_What to do_
A word-for-word restatement of all the records is the required answer.

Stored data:
####################

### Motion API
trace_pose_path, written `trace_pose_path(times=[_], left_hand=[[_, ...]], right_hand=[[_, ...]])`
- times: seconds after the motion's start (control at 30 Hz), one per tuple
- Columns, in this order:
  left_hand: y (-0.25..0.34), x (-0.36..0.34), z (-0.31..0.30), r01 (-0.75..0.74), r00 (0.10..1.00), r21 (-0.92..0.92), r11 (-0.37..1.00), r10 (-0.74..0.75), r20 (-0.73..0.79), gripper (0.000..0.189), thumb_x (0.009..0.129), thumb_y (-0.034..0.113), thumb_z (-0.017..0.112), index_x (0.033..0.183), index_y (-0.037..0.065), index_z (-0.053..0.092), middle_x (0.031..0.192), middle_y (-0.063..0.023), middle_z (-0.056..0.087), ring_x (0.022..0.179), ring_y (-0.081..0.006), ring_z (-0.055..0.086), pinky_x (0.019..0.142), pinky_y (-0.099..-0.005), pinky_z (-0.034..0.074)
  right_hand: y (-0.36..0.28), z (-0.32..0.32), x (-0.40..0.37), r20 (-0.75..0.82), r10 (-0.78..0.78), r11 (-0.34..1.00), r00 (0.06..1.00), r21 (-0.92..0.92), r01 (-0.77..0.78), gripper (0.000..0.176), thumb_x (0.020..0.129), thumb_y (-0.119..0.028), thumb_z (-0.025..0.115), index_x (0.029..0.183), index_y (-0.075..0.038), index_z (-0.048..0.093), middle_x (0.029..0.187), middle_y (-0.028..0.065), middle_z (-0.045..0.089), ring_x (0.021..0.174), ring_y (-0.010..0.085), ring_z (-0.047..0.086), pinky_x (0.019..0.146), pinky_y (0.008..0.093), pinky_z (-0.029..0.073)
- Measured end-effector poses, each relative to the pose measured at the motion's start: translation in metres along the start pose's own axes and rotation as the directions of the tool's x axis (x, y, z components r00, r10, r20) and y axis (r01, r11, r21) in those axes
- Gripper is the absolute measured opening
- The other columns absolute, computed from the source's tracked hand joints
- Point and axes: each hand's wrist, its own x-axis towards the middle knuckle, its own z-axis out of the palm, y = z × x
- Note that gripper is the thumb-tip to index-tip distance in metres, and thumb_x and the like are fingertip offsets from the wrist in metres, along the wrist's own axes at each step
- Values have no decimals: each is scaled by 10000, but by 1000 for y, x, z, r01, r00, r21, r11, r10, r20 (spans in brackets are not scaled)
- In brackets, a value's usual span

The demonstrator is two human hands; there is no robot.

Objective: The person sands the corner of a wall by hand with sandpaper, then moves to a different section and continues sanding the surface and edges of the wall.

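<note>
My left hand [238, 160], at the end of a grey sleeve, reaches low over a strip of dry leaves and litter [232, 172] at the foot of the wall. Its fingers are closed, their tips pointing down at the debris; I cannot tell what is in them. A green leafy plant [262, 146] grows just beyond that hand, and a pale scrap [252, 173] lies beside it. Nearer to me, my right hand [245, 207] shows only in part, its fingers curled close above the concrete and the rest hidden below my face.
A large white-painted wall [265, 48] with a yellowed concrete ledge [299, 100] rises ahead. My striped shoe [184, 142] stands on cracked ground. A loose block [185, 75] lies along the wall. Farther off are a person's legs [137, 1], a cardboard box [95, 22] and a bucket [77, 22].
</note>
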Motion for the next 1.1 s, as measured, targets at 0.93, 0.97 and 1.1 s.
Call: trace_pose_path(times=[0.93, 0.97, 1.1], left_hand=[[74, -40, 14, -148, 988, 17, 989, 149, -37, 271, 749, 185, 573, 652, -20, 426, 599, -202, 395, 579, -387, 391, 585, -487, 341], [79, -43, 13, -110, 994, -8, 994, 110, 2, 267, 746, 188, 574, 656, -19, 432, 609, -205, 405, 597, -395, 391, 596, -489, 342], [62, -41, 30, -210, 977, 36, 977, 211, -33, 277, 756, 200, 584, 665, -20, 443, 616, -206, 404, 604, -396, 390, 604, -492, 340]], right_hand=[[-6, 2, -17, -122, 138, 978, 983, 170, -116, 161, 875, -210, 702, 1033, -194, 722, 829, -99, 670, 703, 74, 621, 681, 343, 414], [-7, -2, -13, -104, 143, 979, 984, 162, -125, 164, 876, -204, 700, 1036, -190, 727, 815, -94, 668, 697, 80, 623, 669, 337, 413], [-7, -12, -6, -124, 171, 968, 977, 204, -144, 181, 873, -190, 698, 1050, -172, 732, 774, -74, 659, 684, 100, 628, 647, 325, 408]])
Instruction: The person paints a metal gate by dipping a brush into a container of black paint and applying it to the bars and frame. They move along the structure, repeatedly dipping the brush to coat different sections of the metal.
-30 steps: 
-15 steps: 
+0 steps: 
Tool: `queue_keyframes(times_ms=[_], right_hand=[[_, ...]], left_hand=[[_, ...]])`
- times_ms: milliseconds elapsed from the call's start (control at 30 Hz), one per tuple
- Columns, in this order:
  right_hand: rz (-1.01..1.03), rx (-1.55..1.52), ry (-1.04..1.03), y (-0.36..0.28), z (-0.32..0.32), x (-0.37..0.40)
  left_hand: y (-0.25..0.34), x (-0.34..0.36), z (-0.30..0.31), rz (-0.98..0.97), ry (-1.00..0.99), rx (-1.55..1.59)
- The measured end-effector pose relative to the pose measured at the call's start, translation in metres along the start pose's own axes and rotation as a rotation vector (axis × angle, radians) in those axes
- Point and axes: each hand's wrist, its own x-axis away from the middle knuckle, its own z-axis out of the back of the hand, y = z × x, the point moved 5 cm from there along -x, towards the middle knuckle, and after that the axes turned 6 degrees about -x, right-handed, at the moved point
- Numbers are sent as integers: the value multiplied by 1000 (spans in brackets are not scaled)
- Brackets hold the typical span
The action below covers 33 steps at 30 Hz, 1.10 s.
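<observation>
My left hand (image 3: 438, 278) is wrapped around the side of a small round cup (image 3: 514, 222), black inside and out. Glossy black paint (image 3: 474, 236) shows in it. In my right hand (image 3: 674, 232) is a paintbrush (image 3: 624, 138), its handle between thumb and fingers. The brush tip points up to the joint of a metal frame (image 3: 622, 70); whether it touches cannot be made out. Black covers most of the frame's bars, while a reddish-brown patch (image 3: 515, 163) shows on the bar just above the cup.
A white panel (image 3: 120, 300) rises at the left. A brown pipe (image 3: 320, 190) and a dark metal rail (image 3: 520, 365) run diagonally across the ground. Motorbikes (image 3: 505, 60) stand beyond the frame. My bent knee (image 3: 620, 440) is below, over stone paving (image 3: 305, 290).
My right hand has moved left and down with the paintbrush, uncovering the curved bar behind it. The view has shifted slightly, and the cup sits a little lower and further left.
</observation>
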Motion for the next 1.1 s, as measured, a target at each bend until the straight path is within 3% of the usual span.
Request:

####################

_Exercise result_
### Motion API
trace_pose_path, written `trace_pose_path(times=[_], left_hand=[[_, ...]], right_hand=[[_, ...]])`
- times: seconds after the motion's start (control at 30 Hz), one per tuple
- Columns, in this order:
  left_hand: y (-0.25..0.34), x (-0.36..0.34), z (-0.31..0.30), r01 (-0.75..0.74), r00 (0.10..1.00), r21 (-0.92..0.92), r11 (-0.37..1.00), r10 (-0.74..0.75), r20 (-0.73..0.79), gripper (0.000..0.189), thumb_x (0.009..0.129), thumb_y (-0.034..0.113), thumb_z (-0.017..0.112), index_x (0.033..0.183), index_y (-0.037..0.065), index_z (-0.053..0.092), middle_x (0.031..0.192), middle_y (-0.063..0.023), middle_z (-0.056..0.087), ring_x (0.022..0.179), ring_y (-0.081..0.006), ring_z (-0.055..0.086), pinky_x (0.019..0.142), pinky_y (-0.099..-0.005), pinky_z (-0.034..0.074)
  right_hand: y (-0.36..0.28), z (-0.32..0.32), x (-0.40..0.37), r20 (-0.75..0.82), r10 (-0.78..0.78), r11 (-0.34..1.00), r00 (0.06..1.00), r21 (-0.92..0.92), r01 (-0.77..0.78), gripper (0.000..0.176), thumb_x (0.020..0.129), thumb_y (-0.119..0.028), thumb_z (-0.025..0.115), index_x (0.029..0.183), index_y (-0.075..0.038), index_z (-0.048..0.093), middle_x (0.029..0.187), middle_y (-0.028..0.065), middle_z (-0.045..0.089), ring_x (0.021..0.174), ring_y (-0.010..0.085), ring_z (-0.047..0.086), pinky_x (0.019..0.146), pinky_y (0.008..0.093), pinky_z (-0.029..0.073)
- Measured end-effector poses, each relative to the pose measured at the motion's start: translation in metres along the start pose's own axes and rotation as the directions of the tool's x axis (x, y, z components r00, r10, r20) and y axis (r01, r11, r21) in those axes
- Gripper is the absolute measured opening
- The other columns absolute, computed from the source's tracked hand joints
- Point and axes: each hand's wrist, its own x-axis towards the middle knuckle, its own z-axis out of the palm, y = z × x
- Note that gripper is the thumb-tip to index-tip distance in metres, and thumb_x and the like are fingertip offsets from the wrist in metres, along the wrist's own axes at each step
- Values have no decimals: each is scaled by 10000, but by 1000 for y, x, z, r01, r00, r21, r11, r10, r20 (spans in brackets are not scaled)
- In brackets, a value's usual span

The demonstrator is two human hands; there is no robot.

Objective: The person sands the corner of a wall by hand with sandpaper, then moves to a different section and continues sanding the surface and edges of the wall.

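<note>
My left hand [238, 160], at the end of a grey sleeve, reaches low over a strip of dry leaves and litter [232, 172] at the foot of the wall. Its fingers are closed, their tips pointing down at the debris; I cannot tell what is in them. A green leafy plant [262, 146] grows just beyond that hand, and a pale scrap [252, 173] lies beside it. Nearer to me, my right hand [245, 207] shows only in part, its fingers curled close above the concrete and the rest hidden below my face.
A large white-painted wall [265, 48] with a yellowed concrete ledge [299, 100] rises ahead. My striped shoe [184, 142] stands on cracked ground. A loose block [185, 75] lies along the wall. Farther off are a person's legs [137, 1], a cardboard box [95, 22] and a bucket [77, 22].
</note>
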Motion for the next 1.1 s, as measured, targets at 0.93, 0.97 and 1.1 s.
Call: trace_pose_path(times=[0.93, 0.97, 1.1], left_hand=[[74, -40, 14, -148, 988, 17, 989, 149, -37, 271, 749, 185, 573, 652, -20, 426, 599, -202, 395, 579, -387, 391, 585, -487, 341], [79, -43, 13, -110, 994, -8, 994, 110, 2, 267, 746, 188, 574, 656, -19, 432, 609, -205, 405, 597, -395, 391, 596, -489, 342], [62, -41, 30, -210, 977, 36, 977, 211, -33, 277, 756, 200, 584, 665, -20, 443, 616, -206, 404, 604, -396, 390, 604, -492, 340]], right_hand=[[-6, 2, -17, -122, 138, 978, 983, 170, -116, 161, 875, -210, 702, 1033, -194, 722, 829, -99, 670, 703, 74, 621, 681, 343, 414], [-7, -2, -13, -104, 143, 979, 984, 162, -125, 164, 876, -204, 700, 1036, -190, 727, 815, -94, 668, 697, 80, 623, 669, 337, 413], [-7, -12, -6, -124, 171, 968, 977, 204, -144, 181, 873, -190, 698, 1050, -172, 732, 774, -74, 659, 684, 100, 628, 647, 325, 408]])
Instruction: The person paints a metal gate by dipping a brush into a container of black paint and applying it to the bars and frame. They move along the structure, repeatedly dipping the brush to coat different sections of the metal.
-30 steps: 
-15 steps: 
+0 steps: 
Tool: `queue_keyframes(times_ms=[_], right_hand=[[_, ...]], left_hand=[[_, ...]])`
- times_ms: milliseconds elapsed from the call's start (control at 30 Hz), one per tuple
- Columns, in this order:
  right_hand: rz (-1.01..1.03), rx (-1.55..1.52), ry (-1.04..1.03), y (-0.36..0.28), z (-0.32..0.32), x (-0.37..0.40)
  left_hand: y (-0.25..0.34), x (-0.34..0.36), z (-0.30..0.31), rz (-0.98..0.97), ry (-1.00..0.99), rx (-1.55..1.59)
- The measured end-effector pose relative to the pose measured at the call's start, translation in metres along the start pose's own axes and rotation as a rotation vector (axis × angle, radians) in those axes
- Point and axes: each hand's wrist, its own x-axis away from the middle knuckle, its own z-axis out of the back of the hand, y = z × x, the point moved 5 cm from there along -x, towards the middle knuckle, and after that the axes turned 6 degrees about -x, right-handed, at the moved point
- Numbers are sent as integers: the value multiplied by 1000 (spans in brackets are not scaled)
- Brackets hold the typical span
The action below covers 33 steps at 30 Hz, 1.10 s.
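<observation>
My left hand (image 3: 438, 278) is wrapped around the side of a small round cup (image 3: 514, 222), black inside and out. Glossy black paint (image 3: 474, 236) shows in it. In my right hand (image 3: 674, 232) is a paintbrush (image 3: 624, 138), its handle between thumb and fingers. The brush tip points up to the joint of a metal frame (image 3: 622, 70); whether it touches cannot be made out. Black covers most of the frame's bars, while a reddish-brown patch (image 3: 515, 163) shows on the bar just above the cup.
A white panel (image 3: 120, 300) rises at the left. A brown pipe (image 3: 320, 190) and a dark metal rail (image 3: 520, 365) run diagonally across the ground. Motorbikes (image 3: 505, 60) stand beyond the frame. My bent knee (image 3: 620, 440) is below, over stone paving (image 3: 305, 290).
My right hand has moved left and down with the paintbrush, uncovering the curved bar behind it. The view has shifted slightly, and the cup sits a little lower and further left.
</observation>
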Motion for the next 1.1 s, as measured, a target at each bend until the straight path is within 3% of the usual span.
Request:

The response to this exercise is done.